START DATASET EXCERPT

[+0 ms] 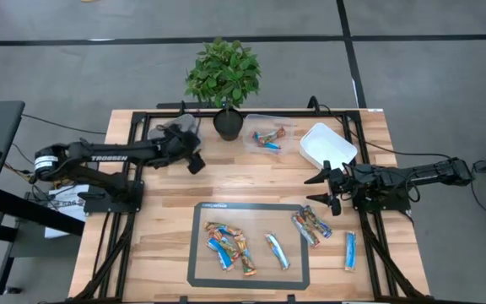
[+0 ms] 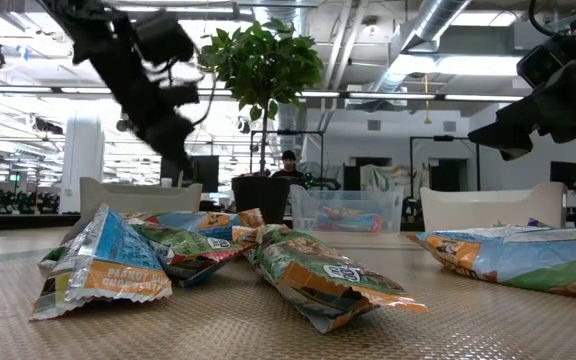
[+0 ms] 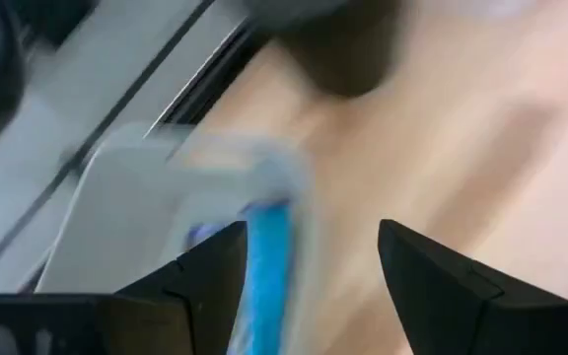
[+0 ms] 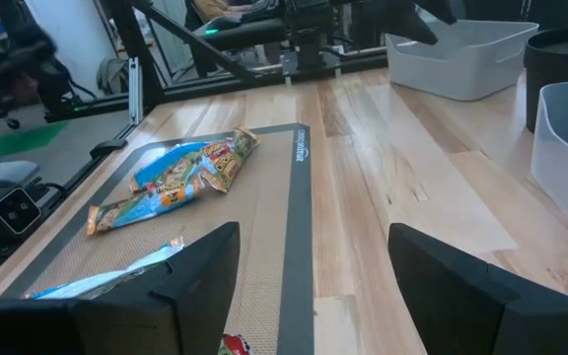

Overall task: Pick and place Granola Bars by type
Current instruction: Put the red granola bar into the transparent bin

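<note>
Several Granola Bars (image 1: 230,244) lie heaped on the grey mat (image 1: 201,263) at the near edge of the table (image 1: 163,219): a multicoloured cluster toward the mat's left side, and a single blue-and-white bar (image 1: 277,251) lying apart toward its right. Two more multicoloured bars (image 1: 310,226) straddle the mat's right border, and another blue-and-white bar (image 1: 350,251) rests on bare wood just right of the mat.

Beyond the mat's right corner, the right gripper (image 1: 322,187) hovers above the wood with its fingers spread wide and nothing between them. Behind it sits an empty white tub (image 1: 328,144).

Farther back from the mat's centre, a clear tub (image 1: 268,135) holds a few bars. A potted plant (image 1: 224,80) stands just left of that tub.

Past the mat's left corner, the left gripper (image 1: 195,157) hangs above the wood close to the plant's pot. Its wrist view shows the fingers apart and empty, with a blurred pale tub (image 3: 156,212) and a blue wrapper (image 3: 267,266) beneath.
</note>
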`<action>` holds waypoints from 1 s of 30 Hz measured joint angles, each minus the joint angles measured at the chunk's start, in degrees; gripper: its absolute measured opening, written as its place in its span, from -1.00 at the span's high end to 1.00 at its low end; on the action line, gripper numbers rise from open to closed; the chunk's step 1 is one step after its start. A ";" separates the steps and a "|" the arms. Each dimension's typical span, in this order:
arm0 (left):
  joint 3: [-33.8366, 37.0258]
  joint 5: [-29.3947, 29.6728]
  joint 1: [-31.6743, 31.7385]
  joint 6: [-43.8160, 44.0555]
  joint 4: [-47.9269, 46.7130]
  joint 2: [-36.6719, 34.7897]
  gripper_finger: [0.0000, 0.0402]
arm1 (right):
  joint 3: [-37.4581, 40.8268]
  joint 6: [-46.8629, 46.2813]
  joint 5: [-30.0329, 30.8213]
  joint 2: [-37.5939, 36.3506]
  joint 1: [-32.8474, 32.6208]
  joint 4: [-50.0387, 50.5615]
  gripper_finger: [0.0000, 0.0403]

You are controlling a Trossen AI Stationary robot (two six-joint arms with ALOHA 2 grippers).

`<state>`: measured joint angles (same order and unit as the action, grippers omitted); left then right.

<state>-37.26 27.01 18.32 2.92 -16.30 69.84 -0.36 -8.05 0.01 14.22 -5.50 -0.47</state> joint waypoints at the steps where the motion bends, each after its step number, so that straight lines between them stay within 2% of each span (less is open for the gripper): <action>1: -0.79 -1.47 -1.55 -2.58 0.16 0.00 -0.11 | 0.00 0.00 0.00 0.00 -0.02 0.02 -0.27; 6: -4.28 -14.22 -10.68 -13.89 -1.63 0.00 -0.12 | 0.00 0.00 0.00 0.02 0.00 0.00 -0.27; 9: -5.40 -22.41 -16.46 -15.47 -2.34 0.11 -0.12 | 0.00 0.00 0.00 0.00 -0.02 0.02 -0.27; 11: -5.83 -25.49 -20.10 -14.36 -2.09 0.93 -0.12 | 0.01 0.00 0.00 0.02 -0.01 0.02 -0.27; 17: -9.10 -23.76 -28.61 -6.88 -2.26 8.34 -0.12 | 0.00 0.00 0.00 0.02 -0.02 0.00 -0.27; 25: -18.02 -23.55 -35.21 -9.37 -2.28 21.12 -0.12 | 0.01 0.00 0.00 0.02 -0.02 0.00 -0.27; 30: -21.27 -23.75 -37.26 -10.71 -2.19 25.95 -0.12 | 0.00 0.00 0.01 0.02 -0.01 0.00 -0.27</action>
<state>-58.53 3.26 -18.93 -7.79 -18.50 95.79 -0.36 -8.05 0.02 14.24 -5.51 -0.47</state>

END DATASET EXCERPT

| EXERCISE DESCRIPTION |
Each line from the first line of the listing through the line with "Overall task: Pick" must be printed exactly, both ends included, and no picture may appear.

| TASK RESULT |
[+0 ms] 
[+0 ms] 
[+0 ms] 
[+0 ms] 

Overall task: Pick and place Granola Bars by type

The response to this exercise is finished.